A Failed Experiment in Googling (or, I’m in No Rush to See Django Unchained)

OK, here’s the deal: I’m not in the mood to write a long introductory paragraph for this list article. I’m just not. It’s not that I don’t enjoy haphazardly analyzing my favorite directors. I do. However, I made a promise to a certain Sara Clemens that, as penance for ruining her Christmas last month, I would guzzle 12 ounces of Absinthe before writing this week’s article. (This was a terrible idea, my intern keeps shouting.
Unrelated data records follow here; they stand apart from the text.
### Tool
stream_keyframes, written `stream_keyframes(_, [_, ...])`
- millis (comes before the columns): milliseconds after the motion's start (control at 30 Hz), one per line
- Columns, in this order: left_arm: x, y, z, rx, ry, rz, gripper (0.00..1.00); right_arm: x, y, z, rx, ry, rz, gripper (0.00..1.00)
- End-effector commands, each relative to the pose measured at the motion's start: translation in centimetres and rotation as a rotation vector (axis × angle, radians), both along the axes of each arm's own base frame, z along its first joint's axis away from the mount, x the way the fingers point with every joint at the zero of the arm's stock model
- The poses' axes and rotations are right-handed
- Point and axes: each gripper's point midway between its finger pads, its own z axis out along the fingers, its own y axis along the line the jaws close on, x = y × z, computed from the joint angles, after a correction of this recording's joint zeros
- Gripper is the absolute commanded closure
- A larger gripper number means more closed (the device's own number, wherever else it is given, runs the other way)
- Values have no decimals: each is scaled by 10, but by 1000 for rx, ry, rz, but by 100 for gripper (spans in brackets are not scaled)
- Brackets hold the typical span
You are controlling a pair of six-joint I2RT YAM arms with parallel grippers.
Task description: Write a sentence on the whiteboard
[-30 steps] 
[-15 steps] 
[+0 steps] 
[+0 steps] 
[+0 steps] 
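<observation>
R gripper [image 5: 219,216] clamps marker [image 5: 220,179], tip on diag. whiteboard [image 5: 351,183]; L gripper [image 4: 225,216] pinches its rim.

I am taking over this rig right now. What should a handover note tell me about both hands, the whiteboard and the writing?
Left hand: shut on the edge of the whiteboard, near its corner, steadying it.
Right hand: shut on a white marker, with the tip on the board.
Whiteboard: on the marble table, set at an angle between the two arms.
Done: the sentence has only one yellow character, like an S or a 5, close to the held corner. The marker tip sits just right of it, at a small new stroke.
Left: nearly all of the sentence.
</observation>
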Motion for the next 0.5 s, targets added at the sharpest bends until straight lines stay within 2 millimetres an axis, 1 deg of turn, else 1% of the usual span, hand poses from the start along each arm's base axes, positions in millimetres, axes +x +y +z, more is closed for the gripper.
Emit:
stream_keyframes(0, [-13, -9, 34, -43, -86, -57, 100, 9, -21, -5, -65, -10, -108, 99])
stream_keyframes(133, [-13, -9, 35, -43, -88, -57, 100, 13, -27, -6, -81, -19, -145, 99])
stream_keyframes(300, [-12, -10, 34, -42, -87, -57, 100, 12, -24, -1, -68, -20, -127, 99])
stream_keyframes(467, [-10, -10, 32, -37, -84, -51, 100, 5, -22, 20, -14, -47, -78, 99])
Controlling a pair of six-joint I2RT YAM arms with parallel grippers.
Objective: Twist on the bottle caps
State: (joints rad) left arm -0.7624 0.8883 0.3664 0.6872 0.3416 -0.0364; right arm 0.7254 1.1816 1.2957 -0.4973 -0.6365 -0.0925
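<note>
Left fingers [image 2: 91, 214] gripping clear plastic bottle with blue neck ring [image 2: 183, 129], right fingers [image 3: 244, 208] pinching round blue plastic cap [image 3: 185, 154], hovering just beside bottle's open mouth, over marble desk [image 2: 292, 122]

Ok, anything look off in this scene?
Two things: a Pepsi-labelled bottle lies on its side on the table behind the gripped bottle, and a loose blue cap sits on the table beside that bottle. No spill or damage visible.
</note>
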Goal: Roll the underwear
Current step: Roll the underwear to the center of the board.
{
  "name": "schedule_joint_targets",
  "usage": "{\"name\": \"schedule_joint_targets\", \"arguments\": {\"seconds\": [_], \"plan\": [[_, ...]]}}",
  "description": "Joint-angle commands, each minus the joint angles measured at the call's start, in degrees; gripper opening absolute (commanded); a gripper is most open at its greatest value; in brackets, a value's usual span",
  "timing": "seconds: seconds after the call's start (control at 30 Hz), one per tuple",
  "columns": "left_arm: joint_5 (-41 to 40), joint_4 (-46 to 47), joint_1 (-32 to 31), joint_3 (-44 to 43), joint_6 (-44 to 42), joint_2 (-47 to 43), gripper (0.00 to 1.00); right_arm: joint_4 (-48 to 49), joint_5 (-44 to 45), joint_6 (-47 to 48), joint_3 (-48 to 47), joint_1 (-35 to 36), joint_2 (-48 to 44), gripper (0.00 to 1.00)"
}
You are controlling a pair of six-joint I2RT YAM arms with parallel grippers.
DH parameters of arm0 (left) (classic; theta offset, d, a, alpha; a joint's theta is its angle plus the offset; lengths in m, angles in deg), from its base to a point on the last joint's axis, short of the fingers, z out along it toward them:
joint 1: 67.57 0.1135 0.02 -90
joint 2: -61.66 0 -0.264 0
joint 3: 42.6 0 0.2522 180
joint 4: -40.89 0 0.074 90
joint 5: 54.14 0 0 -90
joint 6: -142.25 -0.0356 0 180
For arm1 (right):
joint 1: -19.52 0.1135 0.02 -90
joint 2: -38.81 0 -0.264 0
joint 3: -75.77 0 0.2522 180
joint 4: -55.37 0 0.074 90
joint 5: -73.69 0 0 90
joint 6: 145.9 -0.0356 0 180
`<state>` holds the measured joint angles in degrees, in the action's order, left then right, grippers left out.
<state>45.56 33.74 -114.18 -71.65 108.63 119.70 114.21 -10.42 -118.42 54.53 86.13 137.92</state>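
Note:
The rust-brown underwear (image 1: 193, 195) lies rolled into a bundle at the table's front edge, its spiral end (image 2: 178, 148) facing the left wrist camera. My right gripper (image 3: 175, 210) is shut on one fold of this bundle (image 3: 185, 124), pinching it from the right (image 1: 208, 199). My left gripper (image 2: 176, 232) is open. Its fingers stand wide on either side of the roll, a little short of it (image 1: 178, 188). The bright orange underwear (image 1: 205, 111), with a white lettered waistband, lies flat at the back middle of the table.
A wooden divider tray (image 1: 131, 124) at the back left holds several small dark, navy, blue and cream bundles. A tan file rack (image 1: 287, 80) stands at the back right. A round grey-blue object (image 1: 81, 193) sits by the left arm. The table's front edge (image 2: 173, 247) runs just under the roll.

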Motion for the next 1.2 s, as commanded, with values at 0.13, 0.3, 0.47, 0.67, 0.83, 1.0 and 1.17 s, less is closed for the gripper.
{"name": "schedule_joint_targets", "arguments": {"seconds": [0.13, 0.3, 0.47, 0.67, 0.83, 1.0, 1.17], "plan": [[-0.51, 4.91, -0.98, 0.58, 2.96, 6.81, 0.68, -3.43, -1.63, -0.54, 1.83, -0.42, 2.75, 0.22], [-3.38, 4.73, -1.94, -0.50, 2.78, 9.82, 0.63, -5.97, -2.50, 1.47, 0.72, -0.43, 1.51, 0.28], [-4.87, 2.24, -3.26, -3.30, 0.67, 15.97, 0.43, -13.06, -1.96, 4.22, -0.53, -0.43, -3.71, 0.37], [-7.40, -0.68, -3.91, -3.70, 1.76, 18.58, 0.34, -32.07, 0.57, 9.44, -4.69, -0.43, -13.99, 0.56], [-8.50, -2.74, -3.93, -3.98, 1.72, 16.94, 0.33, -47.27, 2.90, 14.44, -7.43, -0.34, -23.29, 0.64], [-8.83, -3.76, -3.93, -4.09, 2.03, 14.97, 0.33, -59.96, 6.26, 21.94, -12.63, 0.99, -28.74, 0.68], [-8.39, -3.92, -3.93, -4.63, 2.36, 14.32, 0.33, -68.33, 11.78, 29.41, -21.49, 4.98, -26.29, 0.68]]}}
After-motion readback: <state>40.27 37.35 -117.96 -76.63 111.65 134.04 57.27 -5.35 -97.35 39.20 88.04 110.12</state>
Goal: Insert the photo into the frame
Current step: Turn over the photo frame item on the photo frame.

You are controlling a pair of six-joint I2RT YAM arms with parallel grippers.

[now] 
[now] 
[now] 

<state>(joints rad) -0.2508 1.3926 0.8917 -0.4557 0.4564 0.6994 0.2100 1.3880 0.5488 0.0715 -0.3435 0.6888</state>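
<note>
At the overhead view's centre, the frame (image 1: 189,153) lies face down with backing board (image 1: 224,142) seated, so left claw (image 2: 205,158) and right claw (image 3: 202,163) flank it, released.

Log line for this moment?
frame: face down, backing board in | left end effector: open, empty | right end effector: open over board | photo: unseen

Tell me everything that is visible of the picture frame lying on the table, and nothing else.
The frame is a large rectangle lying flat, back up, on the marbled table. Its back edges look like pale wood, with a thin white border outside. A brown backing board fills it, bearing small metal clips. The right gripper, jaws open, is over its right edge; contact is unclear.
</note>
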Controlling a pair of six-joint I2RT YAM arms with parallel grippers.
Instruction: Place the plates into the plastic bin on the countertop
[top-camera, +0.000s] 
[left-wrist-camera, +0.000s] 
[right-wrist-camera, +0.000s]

And I don’t even have an intern.) Unfortunately, I forgot to tell Paul about this promise until yesterday, and I’ll be goddamned if that conversation headed in the direction I wanted it to. ———

P: Dude.

TJ: Oh hey, man.

P: Dude… I really thought we were past all this stuff.

TJ: I know, right? Whelp, two more years of Obama, I guess! Chaaaaaaaaaaange!

P: What? Two mor—OK, first of all, are you even registered to vote?

TJ: I think so. There’s a grace period or something for parolees, right?

P: Never mind.

TJ: Done and done.

P: Listen, what did you mean in your last e-mail when you said that…hang on, I’ll get the exact quote… “things are about to get very, very real up in here”?

TJ: No idea, dude. The green fairies are doing their thing with my interns.

P: So you were serious about the Absinthe?

TJ: As serious as the Teej Machine gets, bro.

P: Goddamnit, you were serious about the Absinthe.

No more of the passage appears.